Output the data below exactly, down to the last character.
**** DATA ****
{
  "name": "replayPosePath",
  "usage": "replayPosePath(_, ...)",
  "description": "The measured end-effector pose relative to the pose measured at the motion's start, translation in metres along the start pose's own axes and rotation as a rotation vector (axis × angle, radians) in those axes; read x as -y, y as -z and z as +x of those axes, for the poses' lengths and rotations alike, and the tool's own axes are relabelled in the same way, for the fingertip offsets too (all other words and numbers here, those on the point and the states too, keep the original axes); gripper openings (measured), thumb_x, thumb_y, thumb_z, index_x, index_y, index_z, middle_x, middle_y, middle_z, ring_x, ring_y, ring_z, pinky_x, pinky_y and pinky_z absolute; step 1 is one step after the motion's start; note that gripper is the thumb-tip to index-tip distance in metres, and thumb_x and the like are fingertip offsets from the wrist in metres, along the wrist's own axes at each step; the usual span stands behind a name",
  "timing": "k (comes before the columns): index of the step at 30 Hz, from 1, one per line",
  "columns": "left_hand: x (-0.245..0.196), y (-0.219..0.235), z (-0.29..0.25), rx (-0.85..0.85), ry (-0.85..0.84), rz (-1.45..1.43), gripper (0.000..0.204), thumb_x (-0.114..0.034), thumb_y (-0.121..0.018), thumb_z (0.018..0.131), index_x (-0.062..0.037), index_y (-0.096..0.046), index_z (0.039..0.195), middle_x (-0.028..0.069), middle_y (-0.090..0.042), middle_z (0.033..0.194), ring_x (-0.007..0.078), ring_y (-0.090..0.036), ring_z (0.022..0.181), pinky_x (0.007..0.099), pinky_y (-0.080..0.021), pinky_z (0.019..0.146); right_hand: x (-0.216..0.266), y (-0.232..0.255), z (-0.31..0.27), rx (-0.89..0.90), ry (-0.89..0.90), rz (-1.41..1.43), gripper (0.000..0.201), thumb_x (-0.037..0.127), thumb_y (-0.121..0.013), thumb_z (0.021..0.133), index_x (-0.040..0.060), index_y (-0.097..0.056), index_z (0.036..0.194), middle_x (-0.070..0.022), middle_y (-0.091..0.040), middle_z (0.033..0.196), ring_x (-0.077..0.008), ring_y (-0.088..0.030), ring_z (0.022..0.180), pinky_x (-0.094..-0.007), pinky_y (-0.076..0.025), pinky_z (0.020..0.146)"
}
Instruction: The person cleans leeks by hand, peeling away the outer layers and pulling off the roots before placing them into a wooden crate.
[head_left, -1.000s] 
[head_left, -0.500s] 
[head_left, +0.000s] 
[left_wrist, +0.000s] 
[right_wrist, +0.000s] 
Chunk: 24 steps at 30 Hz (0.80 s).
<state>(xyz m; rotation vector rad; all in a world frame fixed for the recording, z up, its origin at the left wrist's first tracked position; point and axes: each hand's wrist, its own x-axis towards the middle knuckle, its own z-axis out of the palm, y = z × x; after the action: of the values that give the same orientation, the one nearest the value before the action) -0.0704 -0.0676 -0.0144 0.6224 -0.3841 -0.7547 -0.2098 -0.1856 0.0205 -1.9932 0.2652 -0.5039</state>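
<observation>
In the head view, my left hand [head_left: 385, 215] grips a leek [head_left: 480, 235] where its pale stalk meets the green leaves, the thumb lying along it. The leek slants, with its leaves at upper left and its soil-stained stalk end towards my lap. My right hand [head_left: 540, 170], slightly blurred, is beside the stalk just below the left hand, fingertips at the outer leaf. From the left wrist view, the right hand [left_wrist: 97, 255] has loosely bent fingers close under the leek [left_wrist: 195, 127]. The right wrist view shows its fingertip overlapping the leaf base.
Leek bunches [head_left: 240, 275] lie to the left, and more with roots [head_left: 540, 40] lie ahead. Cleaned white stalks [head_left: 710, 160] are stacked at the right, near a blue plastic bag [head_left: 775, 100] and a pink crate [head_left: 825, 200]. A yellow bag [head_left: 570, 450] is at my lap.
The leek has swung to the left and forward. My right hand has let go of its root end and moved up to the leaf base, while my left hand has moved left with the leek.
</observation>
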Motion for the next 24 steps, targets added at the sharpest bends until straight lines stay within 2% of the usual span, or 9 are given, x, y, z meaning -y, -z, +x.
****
• _OUTPUT FOR THIS EXERCISE_
{
  "name": "replayPosePath",
  "usage": "replayPosePath(_, ...)",
  "description": "The measured end-effector pose relative to the pose measured at the motion's start, translation in metres along the start pose's own axes and rotation as a rotation vector (axis × angle, radians) in those axes; read x as -y, y as -z and z as +x of those axes, for the poses' lengths and rotations alike, and the tool's own axes are relabelled in the same way, for the fingertip offsets too (all other words and numbers here, those on the point and the states too, keep the original axes); gripper openings (measured), thumb_x, thumb_y, thumb_z, index_x, index_y, index_z, middle_x, middle_y, middle_z, ring_x, ring_y, ring_z, pinky_x, pinky_y and pinky_z absolute; step 1 is one step after the motion's start; note that gripper is the thumb-tip to index-tip distance in metres, and thumb_x and the like are fingertip offsets from the wrist in metres, along the wrist's own axes at each step; the usual span stands behind a name",
  "timing": "k (comes before the columns): index of the step at 30 Hz, from 1, one per line",
  "columns": "left_hand: x (-0.245..0.196), y (-0.219..0.235), z (-0.29..0.25), rx (-0.85..0.85), ry (-0.85..0.84), rz (-1.45..1.43), gripper (0.000..0.204), thumb_x (-0.114..0.034), thumb_y (-0.121..0.018), thumb_z (0.018..0.131), index_x (-0.062..0.037), index_y (-0.096..0.046), index_z (0.039..0.195), middle_x (-0.028..0.069), middle_y (-0.090..0.042), middle_z (0.033..0.194), ring_x (-0.007..0.078), ring_y (-0.090..0.036), ring_z (0.022..0.181), pinky_x (0.007..0.099), pinky_y (-0.080..0.021), pinky_z (0.019..0.146); right_hand: x (-0.216..0.266), y (-0.232..0.255), z (-0.31..0.27), rx (-0.89..0.90), ry (-0.89..0.90), rz (-1.41..1.43), gripper (0.000..0.201), thumb_x (-0.037..0.127), thumb_y (-0.121..0.013), thumb_z (0.021..0.133), index_x (-0.040..0.060), index_y (-0.097..0.056), index_z (0.036..0.194), middle_x (-0.070..0.022), middle_y (-0.091..0.040), middle_z (0.033..0.196), ring_x (-0.077..0.008), ring_y (-0.088..0.030), ring_z (0.022..0.180), pinky_x (-0.094..-0.007), pinky_y (-0.076..0.025), pinky_z (0.020..0.146)"
}
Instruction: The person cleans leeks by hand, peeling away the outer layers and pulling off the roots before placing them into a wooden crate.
[head_left, -1.000s] 
[head_left, -0.500s] 
[head_left, +0.000s] 
[left_wrist, +0.000s] 
[right_wrist, +0.000s] 
Chunk: 24 steps at 30 Hz (0.80 s).
<state>(xyz m; rotation vector rad; all in a world frame fixed for the recording, z up, its origin at the left wrist's first tracked position; point and axes: each hand's wrist, its own x-axis towards the middle knuckle, its own z-axis out of the palm, y = z × x; after the action: of the values that give the same orientation, the one nearest the value before the action) -0.0704 -0.0676 -0.0144 0.6224 -0.3841 -0.7547 -0.2098 -0.1856 0.0205 -1.9932 0.2652 -0.5039</state>
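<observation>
In the head view, my left hand [head_left: 385, 215] grips a leek [head_left: 480, 235] where its pale stalk meets the green leaves, the thumb lying along it. The leek slants, with its leaves at upper left and its soil-stained stalk end towards my lap. My right hand [head_left: 540, 170], slightly blurred, is beside the stalk just below the left hand, fingertips at the outer leaf. From the left wrist view, the right hand [left_wrist: 97, 255] has loosely bent fingers close under the leek [left_wrist: 195, 127]. The right wrist view shows its fingertip overlapping the leaf base.
Leek bunches [head_left: 240, 275] lie to the left, and more with roots [head_left: 540, 40] lie ahead. Cleaned white stalks [head_left: 710, 160] are stacked at the right, near a blue plastic bag [head_left: 775, 100] and a pink crate [head_left: 825, 200]. A yellow bag [head_left: 570, 450] is at my lap.
The leek has swung to the left and forward. My right hand has let go of its root end and moved up to the leaf base, while my left hand has moved left with the leek.
</observation>
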Motion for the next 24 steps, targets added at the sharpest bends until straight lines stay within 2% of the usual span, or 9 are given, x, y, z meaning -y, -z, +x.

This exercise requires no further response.